Output only the lines below that start at the line containing "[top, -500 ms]" and end at the line containing "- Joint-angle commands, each", with both ends kept.

■ Items from a data source
____
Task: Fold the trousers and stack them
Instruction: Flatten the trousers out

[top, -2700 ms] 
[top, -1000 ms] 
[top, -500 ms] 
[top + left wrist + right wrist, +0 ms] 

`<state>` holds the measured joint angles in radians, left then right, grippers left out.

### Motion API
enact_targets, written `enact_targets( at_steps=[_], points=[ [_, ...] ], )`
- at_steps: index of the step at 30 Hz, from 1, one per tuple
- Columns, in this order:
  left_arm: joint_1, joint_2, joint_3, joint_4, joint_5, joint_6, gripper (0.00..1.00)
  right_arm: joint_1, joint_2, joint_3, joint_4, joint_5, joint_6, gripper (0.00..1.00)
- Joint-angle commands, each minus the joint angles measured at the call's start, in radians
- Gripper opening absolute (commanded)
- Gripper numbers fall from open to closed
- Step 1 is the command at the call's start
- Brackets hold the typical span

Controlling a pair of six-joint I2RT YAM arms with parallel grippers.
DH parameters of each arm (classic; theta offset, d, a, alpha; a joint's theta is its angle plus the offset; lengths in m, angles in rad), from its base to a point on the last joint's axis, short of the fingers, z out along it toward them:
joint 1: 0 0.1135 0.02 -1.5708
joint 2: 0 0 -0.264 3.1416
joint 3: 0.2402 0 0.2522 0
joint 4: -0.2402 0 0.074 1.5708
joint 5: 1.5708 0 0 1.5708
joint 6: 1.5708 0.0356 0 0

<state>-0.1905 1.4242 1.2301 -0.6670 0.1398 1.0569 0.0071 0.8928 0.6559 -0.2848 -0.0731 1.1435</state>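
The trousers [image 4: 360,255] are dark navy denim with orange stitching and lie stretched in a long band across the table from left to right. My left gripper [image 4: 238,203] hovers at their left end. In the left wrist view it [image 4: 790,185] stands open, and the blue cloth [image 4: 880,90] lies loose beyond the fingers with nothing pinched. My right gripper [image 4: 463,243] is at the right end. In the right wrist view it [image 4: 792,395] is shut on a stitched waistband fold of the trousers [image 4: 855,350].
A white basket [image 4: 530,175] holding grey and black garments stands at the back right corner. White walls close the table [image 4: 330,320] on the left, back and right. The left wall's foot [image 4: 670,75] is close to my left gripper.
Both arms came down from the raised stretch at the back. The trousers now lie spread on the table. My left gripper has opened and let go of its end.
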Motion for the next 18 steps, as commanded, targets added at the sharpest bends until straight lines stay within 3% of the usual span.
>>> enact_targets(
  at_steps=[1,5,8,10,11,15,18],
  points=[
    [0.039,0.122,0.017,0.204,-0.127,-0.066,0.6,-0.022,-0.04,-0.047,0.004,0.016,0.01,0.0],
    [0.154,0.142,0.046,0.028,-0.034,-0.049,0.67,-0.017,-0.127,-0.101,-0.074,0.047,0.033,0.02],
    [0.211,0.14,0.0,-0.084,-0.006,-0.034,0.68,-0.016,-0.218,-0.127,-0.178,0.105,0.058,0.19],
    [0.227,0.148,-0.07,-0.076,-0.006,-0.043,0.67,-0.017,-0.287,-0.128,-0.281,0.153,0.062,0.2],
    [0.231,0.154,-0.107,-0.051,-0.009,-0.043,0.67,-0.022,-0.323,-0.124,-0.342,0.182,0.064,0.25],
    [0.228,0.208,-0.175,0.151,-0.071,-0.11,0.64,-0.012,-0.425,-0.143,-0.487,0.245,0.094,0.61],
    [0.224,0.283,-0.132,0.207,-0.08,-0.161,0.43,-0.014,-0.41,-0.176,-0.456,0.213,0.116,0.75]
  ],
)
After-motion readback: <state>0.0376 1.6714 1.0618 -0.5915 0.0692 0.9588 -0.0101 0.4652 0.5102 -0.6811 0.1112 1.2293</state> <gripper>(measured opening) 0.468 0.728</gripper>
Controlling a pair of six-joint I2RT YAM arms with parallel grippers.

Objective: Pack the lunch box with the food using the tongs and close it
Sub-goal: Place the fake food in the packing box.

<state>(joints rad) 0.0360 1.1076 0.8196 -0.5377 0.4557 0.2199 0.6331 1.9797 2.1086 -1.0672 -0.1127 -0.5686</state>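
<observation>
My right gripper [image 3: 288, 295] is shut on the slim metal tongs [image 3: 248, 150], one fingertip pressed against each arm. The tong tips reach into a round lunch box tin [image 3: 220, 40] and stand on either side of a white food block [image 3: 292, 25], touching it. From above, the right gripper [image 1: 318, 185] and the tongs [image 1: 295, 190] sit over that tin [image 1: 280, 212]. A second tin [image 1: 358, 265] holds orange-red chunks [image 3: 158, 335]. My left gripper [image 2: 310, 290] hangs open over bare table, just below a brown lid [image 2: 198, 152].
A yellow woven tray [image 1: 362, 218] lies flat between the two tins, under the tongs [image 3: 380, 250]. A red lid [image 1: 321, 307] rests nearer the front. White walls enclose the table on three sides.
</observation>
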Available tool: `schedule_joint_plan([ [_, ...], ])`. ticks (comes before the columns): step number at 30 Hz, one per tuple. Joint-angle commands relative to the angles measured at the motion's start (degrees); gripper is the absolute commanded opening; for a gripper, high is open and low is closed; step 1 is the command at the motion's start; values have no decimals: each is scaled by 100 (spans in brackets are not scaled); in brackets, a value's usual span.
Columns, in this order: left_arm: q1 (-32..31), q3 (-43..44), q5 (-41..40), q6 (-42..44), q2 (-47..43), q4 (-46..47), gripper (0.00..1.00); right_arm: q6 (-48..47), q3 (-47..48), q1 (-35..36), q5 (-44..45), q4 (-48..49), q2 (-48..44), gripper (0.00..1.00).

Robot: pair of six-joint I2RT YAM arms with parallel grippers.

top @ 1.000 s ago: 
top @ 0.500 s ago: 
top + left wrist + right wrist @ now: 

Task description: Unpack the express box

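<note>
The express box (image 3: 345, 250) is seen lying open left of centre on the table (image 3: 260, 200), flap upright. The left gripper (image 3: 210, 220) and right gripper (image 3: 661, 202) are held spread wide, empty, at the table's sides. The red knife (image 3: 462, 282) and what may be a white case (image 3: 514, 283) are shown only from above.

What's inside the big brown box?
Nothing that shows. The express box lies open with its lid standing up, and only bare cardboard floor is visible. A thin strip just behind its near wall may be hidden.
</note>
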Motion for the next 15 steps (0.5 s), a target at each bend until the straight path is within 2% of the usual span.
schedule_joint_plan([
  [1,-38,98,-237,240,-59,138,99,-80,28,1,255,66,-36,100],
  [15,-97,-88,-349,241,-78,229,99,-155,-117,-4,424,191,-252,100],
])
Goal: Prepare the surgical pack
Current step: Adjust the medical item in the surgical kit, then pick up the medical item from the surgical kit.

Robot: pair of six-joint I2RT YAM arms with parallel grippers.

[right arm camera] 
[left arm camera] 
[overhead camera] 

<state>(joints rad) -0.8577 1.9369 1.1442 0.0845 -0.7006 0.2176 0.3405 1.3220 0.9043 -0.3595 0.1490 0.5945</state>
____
■ Solution to this task
[top, -500 ms] 
[top + left wrist + right wrist, +0 ms] 

`<state>` holds the measured joint angles in radians, left then right, grippers left out.

### Motion API
enact_targets, written `enact_targets( at_steps=[_], points=[ [_, ...] ], )`
- at_steps: index of the step at 30 Hz, from 1, one per tuple
- Columns, in this order:
  left_arm: joint_1, joint_2, joint_3, joint_4, joint_5, joint_6, gripper (0.00..1.00)
  right_arm: joint_1, joint_2, joint_3, joint_4, joint_5, joint_6, gripper (0.00..1.00)
- Joint-angle commands, each minus the joint angles measured at the call's start, in radians

Above is the complete output.